Solid bitter drink of beer,
frosted glass,
barmaid with a brassiere,
no hope,
just another drink.

It’s amber liquid quivers,
bulging center,
red fingernails deliver,
faint and putrid
Smell of gin.

“Thanks,” I groan.
My puppet strings
pull my hand forward,
Touches hers
pull the drink back
For an intimate moment.


----------



## saintenitouche (Mar 24, 2012)

TIME


There is a piece
of complicated innovation
hanging on my wall;


Each gear uncoiling
moments I will not
recall-


though I dissect
every moment left
to me


and forget to live,
indeed, to hark the 
mumbling_ “Mommy”s._


Continuing to 
fish for the horizon
in my head,


I’ll make my 
catch, then grieve
at nature in a net.


----------



## toddm (Mar 26, 2012)

*The Dreamer*

_What follows now, gentlemen, is a detailed account of what I observed in the study of Mr. Jonathan Milton on the evening of June 18th, 1897, while I was a guest at his home in Bexleyheath:

_There were detailed maps of the Moon in various phases,
meticulously inked onto crisp parchments,
along with a small deceased _Falco peregrinus_
stretched out and pinned to a framed canvas.
An elegant bronze goblet half-filled with rosemary water
stood beside a bowl of rotting pears and pomegranates.
A sputtering white candle, melted down to a mere nub,
had spilled its wax in hardening mounds out upon the desk.
The grey-bearded gentleman was seated there,
with his head resting serenely on the parchments,
and he held a dry feather-quill in his gaunt hand.
White moths with their powdered wings
fluttered like snow against the windowpane,
again and again, out in the slumbering darkness.
The man then stirred and spoke out in his sleep:
_O Luna!
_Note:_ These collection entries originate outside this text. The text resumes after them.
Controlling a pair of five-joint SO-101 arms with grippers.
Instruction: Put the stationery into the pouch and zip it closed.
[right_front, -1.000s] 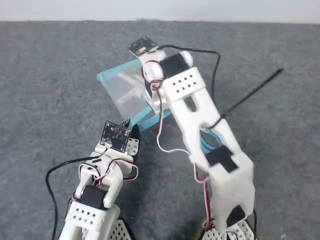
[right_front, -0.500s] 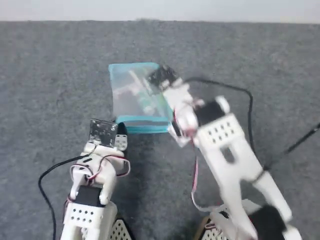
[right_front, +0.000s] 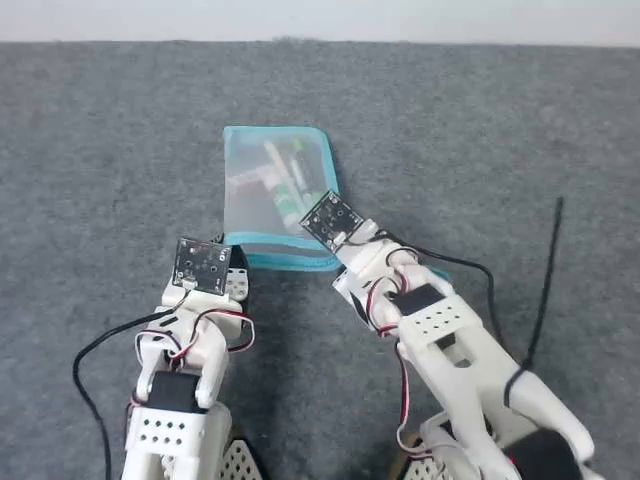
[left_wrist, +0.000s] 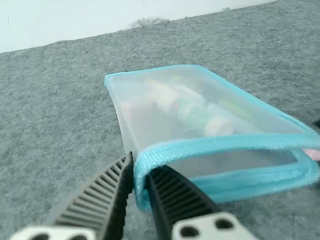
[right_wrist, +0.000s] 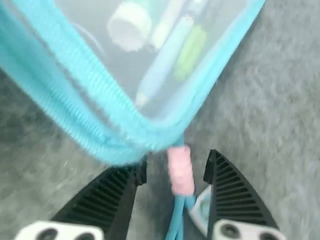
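Left tool (left_wrist: 139, 169) pinches the translucent, teal-edged pouch (left_wrist: 200, 112); right tool (right_wrist: 177, 161) gapes around the pink pull (right_wrist: 180, 174).

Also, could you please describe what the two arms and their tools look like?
The left arm and right arm are white plastic with black motor blocks, small hole patterns, and looping red, white and black cables. The left tool and right tool have black ribbed fingers on pale bases with screw holes.

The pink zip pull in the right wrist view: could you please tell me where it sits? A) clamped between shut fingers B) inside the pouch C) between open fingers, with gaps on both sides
C: the pink zip pull lies off the pouch corner, between the spread fingers of the right gripper.
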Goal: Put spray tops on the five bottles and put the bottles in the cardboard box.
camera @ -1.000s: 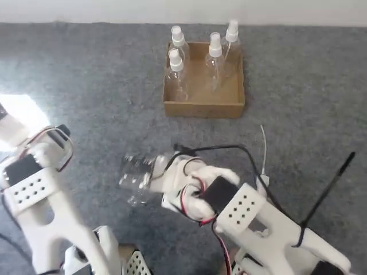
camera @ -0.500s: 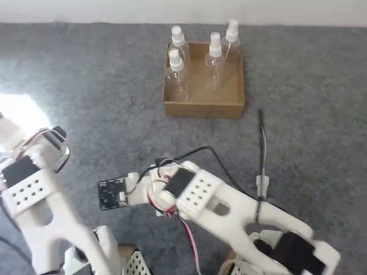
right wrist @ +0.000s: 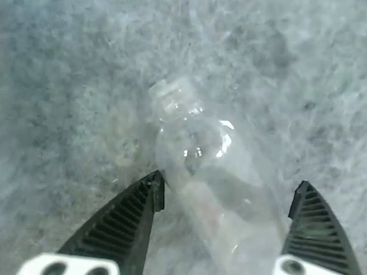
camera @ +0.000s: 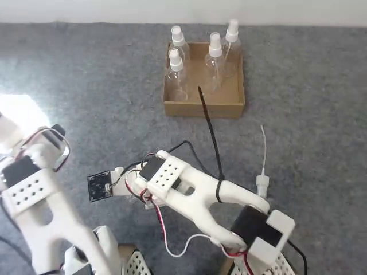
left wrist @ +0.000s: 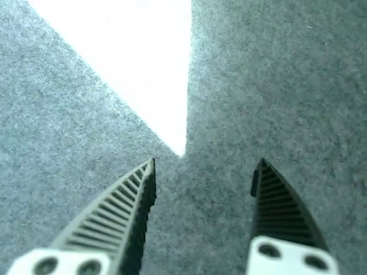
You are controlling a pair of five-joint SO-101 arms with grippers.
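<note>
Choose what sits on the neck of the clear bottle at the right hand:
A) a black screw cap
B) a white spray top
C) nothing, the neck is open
C: in the right wrist view, the bottle at the right hand ends in a bare threaded neck with nothing fitted on it.

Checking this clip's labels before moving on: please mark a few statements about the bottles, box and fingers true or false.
Four topped bottles stand in the box. True.
The left fingers hold a spray top. False: they are open over bare carpet.
The bottle between the right fingers has no top. True.
The loose spray top lies in the box. False: the spray top lies on the carpet outside it.
</note>
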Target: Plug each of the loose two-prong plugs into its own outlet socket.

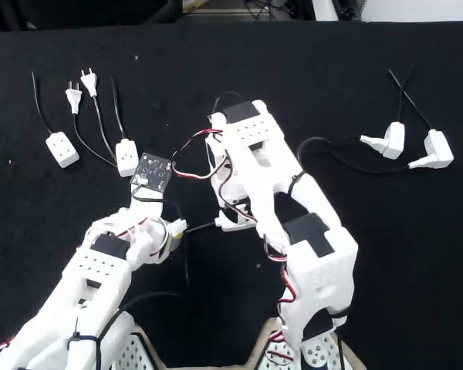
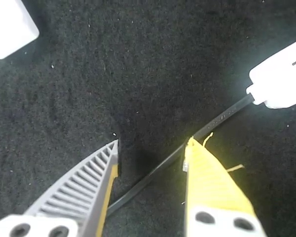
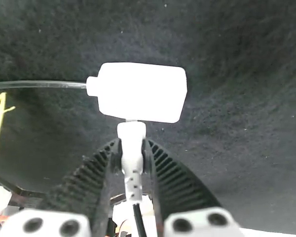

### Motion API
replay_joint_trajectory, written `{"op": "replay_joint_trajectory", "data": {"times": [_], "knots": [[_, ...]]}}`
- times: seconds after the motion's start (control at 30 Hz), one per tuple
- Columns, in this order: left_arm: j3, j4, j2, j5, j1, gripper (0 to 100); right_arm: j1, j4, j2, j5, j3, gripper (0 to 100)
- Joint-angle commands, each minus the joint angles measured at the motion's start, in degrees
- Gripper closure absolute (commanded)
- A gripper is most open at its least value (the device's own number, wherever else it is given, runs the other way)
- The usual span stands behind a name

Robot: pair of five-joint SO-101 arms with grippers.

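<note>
Near the middle of the table [image 1: 355, 77], beneath the right arm [image 1: 293, 200], the right jaws stand narrow, clamped on the white body of a two-prong plug [image 3: 132, 158]. The front end of that plug meets the side of a white socket block [image 3: 138, 92]. The left jaws stand moderately open. A black cable [image 2: 222, 118] runs between them, gripped by neither, and ends at a white socket [image 2: 281, 74]. Toward the far left corner lie a loose plug [image 1: 73, 96], a second loose plug [image 1: 88, 79], an outer socket [image 1: 62, 148] and an inner socket [image 1: 126, 156]. Toward the far right edge lie one joined plug-and-socket pair [image 1: 390, 140] and another joined pair [image 1: 436, 150].
</note>
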Motion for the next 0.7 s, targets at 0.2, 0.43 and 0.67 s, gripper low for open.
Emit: {"op": "replay_joint_trajectory", "data": {"times": [0.2,0.43,0.67], "knots": [[-0.22,-0.88,-1.32,0.0,-0.31,78,1.49,1.67,-2.15,-0.53,-4.18,98.8],[-0.22,-0.88,-1.32,0.0,-0.31,78,1.41,1.67,-2.07,-0.53,-4.97,98.8],[-0.22,-0.88,-1.32,0.0,-0.31,78,0.35,1.67,-2.42,-0.79,-4.88,98.8]]}}
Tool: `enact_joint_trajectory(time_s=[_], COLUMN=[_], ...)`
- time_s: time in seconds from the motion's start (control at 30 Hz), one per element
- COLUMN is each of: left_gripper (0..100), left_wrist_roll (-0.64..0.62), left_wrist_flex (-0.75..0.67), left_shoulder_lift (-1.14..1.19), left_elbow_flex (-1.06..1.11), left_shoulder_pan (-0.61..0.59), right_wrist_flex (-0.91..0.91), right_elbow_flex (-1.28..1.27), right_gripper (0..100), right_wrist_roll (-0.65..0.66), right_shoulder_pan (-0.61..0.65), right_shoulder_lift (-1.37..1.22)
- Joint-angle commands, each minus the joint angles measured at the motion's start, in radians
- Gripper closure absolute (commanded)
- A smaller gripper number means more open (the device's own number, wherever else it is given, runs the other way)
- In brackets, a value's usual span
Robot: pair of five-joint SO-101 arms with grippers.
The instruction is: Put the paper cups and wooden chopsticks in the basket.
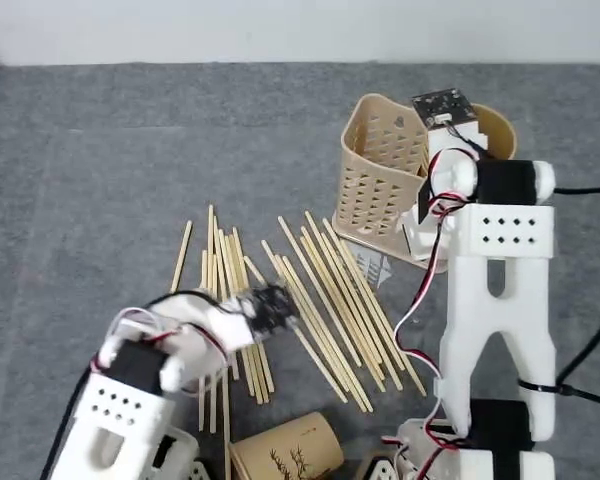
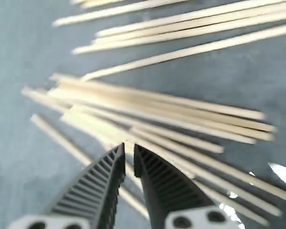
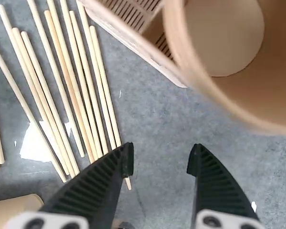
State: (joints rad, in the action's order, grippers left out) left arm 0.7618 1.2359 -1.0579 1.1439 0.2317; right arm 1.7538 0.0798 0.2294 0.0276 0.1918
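Observation:
Many wooden chopsticks [image 1: 330, 295] lie fanned out on the grey mat in front of the beige slotted basket [image 1: 385, 175]. My left gripper [image 2: 128, 147] hangs low over one bundle [image 2: 181, 112], its jaws nearly together around a pale chopstick end. My right gripper [image 3: 160, 160] is open above bare mat, beside the basket [image 3: 128, 19]. One brown paper cup [image 3: 219, 47] sits just beyond it, next to the basket, its mouth facing the camera. Another paper cup [image 1: 290, 452] lies on its side near the front edge.
A white paper scrap [image 3: 35, 140] lies among the chopsticks near the basket. The right arm's white body [image 1: 500, 300] stands along the right side and the left arm [image 1: 130, 390] sits at the front left. Open mat stretches to the far left.

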Motion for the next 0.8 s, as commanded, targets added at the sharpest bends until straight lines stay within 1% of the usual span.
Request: enact_joint_trajectory(time_s=[0.0, 0.1, 0.23, 0.37, 0.53, 0.67, 0.77], left_gripper=[97, 97, 97, 97, 97, 96, 93], left_wrist_roll=[0.003, -0.014, -0.149, -0.249, -0.356, -0.377, -0.377], left_wrist_flex=[-0.061, -0.121, -0.273, -0.437, -0.612, -0.732, -0.845], left_shoulder_lift=[0.000, 0.000, 0.000, 0.000, 0.000, 0.000, 0.000], left_elbow_flex=[-0.002, 0.012, 0.081, 0.174, 0.274, 0.366, 0.456], left_shoulder_pan=[-0.133, -0.258, -0.408, -0.505, -0.565, -0.566, -0.566], right_wrist_flex=[0.039, 0.039, 0.039, 0.039, 0.041, 0.041, 0.041], right_elbow_flex=[0.049, 0.049, 0.049, 0.049, 0.049, 0.049, 0.058], right_gripper=[78.6, 78.6, 78.6, 78.6, 78.6, 78.6, 78.6], right_wrist_roll=[-0.005, -0.005, -0.005, -0.005, -0.005, -0.009, -0.061], right_shoulder_pan=[0.007, 0.008, 0.008, 0.008, 0.002, 0.002, 0.001], right_shoulder_lift=[0.062, 0.062, 0.062, 0.064, 0.064, 0.065, 0.074])
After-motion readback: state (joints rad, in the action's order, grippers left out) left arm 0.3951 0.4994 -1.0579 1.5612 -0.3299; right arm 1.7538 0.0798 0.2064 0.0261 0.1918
Luna! Ego veni te hodie nox!_


----------



## Wilson Edward Burroughs (Mar 29, 2012)

Your anger is a terrible thing, full of hatred, malice. Oh yes, full of malice.
We are delving under my fortified, cybernetic palace.
The catacombs are a dark dank place.
Drops of water drip off my mind's cold, stone face.

These catacombs double as my tomb.
They shield me from my imminent doom.
Drip, drop, the water falls.
Drip, drop, the voices in the catacombs call.

Calling out. 
In my head a child's voice is calling out.
"Mommy, there isn't a reason to shout!"
She replied, "Stop screaming 'Mommy'. There is no reason to pout."

"Don't pout. There is no reason to pout! No reason at all!"
a slow man said. "Peninsula! Bay! Gulf! Atoll! Atoll!"
He laughed a sinister laugh, chilling my nerve endings with unprejudiced disdain,
paying no heed to the cost, or the amount of my pain.

"I will never waver.
So much do I hate her.
I see those eyes, you pregnant bitch! You're a dog, a mangy cur
with a dirty fog hanging over your-"

Get out of my head. You snakes, get out of my head!
A new, authoritative voice said, "Get rid of us boy, we'll kill you dead."
"I ain't got no brains or nothing," chuckled the voice.
"You ain't dead yet, rejoice.

This is our land, this is our region.
Take our hand, for we are not Legion,
but we are many.
We outnumber ya, Little Jimmy."

I asked, "How many of you are there?"
He said, "The amount is fair.
There is Simpleton, Mommy, and her little bastard. I am-"
"Our lord and master."

The talking ceases, but I know what they say.
The talking increases, each and every day.
They are in my skull. They are in my brain.
They show the future is dull after the oceans drain.

I know of their power,
beautiful, deadly, like a poisonous flower.
They say they can show me the sun's paralyzing pain.
They say they can see me through the ignorance that I feign.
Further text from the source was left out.